I guess you picked up on the fact that our relationship had not been smooth sailing. Despite his disdain for me, I’d always admired him. Even voted for him. He’d come from little and done much. And while getting elected is one thing, staying elected is another. He’d managed to do both. From the governor’s mansion to now his fourth term as senator, he’d never lost an election. His tentacles stretched far and wide in Washington. A blessing and a curse—because what they say about power is true. I think in his other life, that one that included the good-old-boy farmer from South Carolina with the piece of hay sticking out his mouth, we’d have gotten along pretty well.

I swallowed and stared out across the water and at Abbie’s pale frame tucked beneath the tarp. Senator Coleman detested the thought of dying for one simple reason. It was beyond his control. Others’ deaths reminded him of this. The fact that his daughter showed no signs of fearing it might have been his singular weakness. It had always struck me as odd that someone so powerful, so accomplished, could be so easily derailed by something that no human, save one, had ever beaten. Because of this, we’d not seen much of him the last few years.
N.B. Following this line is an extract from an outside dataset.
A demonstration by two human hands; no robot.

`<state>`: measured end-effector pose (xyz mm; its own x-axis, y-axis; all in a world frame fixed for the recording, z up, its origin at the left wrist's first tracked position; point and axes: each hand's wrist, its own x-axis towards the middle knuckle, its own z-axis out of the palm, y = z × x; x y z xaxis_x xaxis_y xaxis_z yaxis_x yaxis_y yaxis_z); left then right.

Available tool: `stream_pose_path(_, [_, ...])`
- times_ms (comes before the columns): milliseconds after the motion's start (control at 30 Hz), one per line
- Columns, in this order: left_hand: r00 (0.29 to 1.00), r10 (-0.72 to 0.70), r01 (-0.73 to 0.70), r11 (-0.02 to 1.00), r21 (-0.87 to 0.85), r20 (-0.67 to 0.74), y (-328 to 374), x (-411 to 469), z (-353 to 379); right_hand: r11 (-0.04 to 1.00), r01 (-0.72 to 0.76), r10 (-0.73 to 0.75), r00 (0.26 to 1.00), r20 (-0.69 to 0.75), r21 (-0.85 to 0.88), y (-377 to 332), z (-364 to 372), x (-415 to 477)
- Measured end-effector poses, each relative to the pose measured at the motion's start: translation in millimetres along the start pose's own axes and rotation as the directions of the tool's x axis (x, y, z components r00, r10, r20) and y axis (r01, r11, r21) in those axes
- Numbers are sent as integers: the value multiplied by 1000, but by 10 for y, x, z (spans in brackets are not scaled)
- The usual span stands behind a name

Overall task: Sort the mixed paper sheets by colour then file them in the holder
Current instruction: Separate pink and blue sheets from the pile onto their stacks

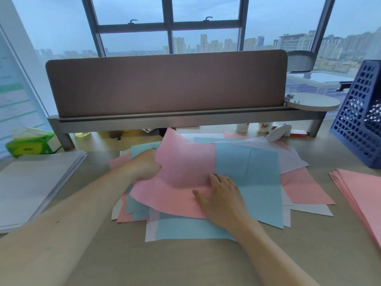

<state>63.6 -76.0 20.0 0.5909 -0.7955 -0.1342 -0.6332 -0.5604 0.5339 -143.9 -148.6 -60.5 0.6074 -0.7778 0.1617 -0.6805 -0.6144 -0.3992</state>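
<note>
A loose heap of pink, blue and white sheets [305, 182] covers the middle of the desk. On top lies a large pink sheet [185, 170], bowed upward. My left hand [144, 166] grips its left edge, fingers tucked beneath. My right hand [222, 197] rests flat on the pink sheet's lower right part, beside a creased blue sheet [257, 182]. A stack of white sheets [31, 186] lies at the left and a stack of pink sheets [362, 193] at the right. The dark blue mesh holder [358, 124] stands at the far right.
A brown desk divider [165, 83] on a metal shelf frame runs across the back. A green tissue pack [28, 144] sits at the back left. Small bottles and a white object [278, 133] stand under the shelf. Bare desk [165, 265] lies in front of the heap.
</note>
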Motion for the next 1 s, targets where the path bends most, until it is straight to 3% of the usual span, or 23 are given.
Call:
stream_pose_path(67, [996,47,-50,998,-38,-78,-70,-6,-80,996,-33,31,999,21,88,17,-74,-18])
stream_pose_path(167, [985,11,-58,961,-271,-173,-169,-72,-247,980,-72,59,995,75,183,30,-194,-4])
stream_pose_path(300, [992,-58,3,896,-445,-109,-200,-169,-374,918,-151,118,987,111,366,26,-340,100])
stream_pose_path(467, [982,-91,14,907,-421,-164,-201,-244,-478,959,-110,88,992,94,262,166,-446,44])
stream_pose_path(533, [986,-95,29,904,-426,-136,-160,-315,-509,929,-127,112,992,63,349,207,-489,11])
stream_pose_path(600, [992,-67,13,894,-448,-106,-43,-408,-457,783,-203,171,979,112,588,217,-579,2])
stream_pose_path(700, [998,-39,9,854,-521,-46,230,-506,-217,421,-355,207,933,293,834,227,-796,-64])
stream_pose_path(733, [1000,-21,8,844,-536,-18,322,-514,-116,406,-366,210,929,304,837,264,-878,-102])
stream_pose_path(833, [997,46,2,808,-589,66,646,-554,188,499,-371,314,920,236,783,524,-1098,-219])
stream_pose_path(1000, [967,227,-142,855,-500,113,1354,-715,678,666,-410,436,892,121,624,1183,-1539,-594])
Notice I said we hadn’t seen much of him, not that he wasn’t much help. He was. It’s complicated. He got us into places we’d have never gotten in alone and on more than one occasion bumped us to the front of the line. If we didn’t fly first class, he sent a jet. He helped from a distance because being too close hurt too much. Except once. That’s how I knew he loved her. She knew this too, but that did little to make it any easier.

I needed to hang up before he traced the call with some NASA satellite. As a ranking member and chairman of several committees, the least of which was Armed Services, they were probably triangulating me now. “Sir, I’m sorry. I’m real sorry for a lot of things, but I”—I spoke softly—“this is for Abbie.”